|Honda Creates Miniature Fuel Cells to Produce Electricity in Joint Research Effort with Stanford University|
| Tokyo, September 4, 2001 --- Honda R&D Co., Ltd. (a wholly owned subsidiary of Honda Motor Co., Ltd.) and Stanford University in the United States have succeeded in creating electricity-producing miniature fuel cells. Details on the results of this joint research will be made public at the 200th meeting of the Electrochemical Society (ECS), scheduled for September 2 - 7 in San Francisco.
The present focus of the joint Honda-Stanford research project is the development of technologies for manufacturing fuel cell components, such as ultra-thin gas channels created by silicon micro-machining, and electrolytic membranes made with thin-film processing technology. Honda has not only produced the miniature fuel cells, but has also succeeded in generating a current with four cells connected in parallel on the same plane, instead of conventional vertical stacking. This simplified configuration results in higher output density and a more simplified manufacturing process than a conventional stacked layout. It is expected to enhance the potential for mass production and ensure a more stable product quality in micro-fuel cells.

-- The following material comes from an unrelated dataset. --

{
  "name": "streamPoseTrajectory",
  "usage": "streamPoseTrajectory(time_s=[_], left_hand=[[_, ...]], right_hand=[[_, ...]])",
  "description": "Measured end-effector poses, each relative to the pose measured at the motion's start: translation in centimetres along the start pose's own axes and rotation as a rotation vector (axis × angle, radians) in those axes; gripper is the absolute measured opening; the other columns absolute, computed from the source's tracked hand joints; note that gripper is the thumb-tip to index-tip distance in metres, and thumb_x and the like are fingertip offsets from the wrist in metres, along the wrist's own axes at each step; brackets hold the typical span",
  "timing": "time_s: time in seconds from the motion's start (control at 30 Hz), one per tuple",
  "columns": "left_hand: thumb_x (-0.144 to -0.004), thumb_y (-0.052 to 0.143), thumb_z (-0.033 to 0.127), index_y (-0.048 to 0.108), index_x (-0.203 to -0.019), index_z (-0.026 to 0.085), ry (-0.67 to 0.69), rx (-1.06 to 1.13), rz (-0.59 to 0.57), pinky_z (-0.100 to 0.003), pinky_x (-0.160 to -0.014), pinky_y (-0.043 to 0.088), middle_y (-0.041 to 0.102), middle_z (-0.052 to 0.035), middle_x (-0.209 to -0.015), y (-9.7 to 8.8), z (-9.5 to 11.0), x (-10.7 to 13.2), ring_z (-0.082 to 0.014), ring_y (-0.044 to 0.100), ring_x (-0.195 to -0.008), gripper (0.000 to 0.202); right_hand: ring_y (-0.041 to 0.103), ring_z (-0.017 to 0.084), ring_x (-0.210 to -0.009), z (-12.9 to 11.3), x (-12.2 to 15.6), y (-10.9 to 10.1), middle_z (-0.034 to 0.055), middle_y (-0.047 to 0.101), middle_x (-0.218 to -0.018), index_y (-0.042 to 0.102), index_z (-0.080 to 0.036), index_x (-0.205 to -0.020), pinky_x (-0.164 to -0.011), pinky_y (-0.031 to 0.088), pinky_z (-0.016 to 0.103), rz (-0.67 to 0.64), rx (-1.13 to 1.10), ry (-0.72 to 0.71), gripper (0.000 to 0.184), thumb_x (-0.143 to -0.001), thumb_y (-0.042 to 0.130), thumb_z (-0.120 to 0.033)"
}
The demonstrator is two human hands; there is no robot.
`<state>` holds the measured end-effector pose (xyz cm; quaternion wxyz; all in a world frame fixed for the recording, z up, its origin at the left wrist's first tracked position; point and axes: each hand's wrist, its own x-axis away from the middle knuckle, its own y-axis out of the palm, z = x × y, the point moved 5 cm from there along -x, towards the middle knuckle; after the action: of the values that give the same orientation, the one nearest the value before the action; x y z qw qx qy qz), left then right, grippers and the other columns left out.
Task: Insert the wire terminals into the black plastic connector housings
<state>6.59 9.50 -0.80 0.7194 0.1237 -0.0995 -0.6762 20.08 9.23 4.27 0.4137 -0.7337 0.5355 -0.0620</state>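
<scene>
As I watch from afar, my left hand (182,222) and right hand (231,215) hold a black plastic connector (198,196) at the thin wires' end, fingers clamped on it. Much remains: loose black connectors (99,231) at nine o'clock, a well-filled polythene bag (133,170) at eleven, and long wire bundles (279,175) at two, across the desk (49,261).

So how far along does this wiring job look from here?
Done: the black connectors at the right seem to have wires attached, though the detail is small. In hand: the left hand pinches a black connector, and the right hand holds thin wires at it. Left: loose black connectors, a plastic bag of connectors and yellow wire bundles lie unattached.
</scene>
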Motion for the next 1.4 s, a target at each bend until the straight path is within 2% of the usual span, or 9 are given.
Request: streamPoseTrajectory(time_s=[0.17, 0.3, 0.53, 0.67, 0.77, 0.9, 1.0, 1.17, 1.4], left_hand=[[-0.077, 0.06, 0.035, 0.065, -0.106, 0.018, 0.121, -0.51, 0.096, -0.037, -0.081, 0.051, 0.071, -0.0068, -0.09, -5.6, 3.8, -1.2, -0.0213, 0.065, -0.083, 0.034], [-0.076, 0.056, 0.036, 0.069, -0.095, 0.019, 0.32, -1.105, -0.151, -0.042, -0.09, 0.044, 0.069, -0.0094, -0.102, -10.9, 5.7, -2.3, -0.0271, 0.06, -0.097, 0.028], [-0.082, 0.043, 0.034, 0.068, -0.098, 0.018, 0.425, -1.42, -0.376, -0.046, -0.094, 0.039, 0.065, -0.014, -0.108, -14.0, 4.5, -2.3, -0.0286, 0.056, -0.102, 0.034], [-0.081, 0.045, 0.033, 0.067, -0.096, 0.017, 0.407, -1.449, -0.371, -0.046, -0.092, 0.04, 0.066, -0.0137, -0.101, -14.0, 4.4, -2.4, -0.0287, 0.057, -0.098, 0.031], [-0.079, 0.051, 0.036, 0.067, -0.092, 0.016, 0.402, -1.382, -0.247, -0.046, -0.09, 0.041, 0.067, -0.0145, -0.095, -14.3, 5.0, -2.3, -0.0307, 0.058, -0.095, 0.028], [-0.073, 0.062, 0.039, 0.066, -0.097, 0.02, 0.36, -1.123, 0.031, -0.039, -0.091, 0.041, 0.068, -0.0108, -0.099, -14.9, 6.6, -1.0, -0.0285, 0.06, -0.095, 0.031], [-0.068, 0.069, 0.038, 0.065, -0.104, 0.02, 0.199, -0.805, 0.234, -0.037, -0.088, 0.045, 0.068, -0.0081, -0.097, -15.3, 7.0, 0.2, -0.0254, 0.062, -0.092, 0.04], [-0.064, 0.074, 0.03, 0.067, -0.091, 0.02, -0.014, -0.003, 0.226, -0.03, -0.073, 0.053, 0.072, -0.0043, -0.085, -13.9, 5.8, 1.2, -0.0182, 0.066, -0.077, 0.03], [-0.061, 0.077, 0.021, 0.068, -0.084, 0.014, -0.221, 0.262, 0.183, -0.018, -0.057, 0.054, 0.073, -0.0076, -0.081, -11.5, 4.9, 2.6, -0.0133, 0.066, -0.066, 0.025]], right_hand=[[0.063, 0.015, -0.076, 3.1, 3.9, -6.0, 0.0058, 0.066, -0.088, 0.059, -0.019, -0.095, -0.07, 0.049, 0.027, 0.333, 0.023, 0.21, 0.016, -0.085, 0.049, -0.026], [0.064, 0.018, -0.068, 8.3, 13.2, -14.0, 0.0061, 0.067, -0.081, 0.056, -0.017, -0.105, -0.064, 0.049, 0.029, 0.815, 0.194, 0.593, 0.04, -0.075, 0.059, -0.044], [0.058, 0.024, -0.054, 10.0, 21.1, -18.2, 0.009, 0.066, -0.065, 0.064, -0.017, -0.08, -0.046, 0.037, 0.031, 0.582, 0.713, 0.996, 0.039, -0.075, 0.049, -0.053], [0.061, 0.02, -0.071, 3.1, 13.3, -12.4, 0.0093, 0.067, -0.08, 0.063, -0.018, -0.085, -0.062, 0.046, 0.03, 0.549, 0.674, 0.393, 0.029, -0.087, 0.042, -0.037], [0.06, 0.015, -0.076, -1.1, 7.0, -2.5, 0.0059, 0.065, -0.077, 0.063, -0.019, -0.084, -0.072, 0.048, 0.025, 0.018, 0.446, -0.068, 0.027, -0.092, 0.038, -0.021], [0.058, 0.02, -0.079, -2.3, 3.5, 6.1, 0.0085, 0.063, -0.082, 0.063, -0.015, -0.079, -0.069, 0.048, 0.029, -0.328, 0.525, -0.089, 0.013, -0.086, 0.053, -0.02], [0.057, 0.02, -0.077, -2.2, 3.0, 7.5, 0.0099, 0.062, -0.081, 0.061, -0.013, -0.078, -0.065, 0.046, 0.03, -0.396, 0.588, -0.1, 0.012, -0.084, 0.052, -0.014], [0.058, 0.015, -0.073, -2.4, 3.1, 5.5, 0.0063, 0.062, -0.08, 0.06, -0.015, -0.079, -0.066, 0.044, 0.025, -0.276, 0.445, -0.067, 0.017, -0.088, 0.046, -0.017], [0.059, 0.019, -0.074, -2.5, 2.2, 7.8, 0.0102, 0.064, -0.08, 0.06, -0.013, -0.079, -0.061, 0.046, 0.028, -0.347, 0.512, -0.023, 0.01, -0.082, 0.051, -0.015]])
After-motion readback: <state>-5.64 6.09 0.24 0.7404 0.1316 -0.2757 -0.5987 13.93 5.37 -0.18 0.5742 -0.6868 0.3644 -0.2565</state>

In continuing research and development, Honda will strive to establish the foundation of miniature fuel cell technology by 2003. Honda will also examine the possibility of utilizing the miniature fuel cells as the next generation of power source for the company's advanced humanoid robots and recently announced walking assist system.
Honda has long held that the fuel cell will be the ultimate clean next-generation power plant required to address problems such as developing alternative fuels, reducing exhaust gas emissions, and reducing the effects of global warming. Honda has been conducting extensive research into fuel cell vehicles as well as the infrastructure required to supply hydrogen for these vehicles. This includes the feasibility of a solar-powered hydrogen production and fueling station for fuel cell vehicles.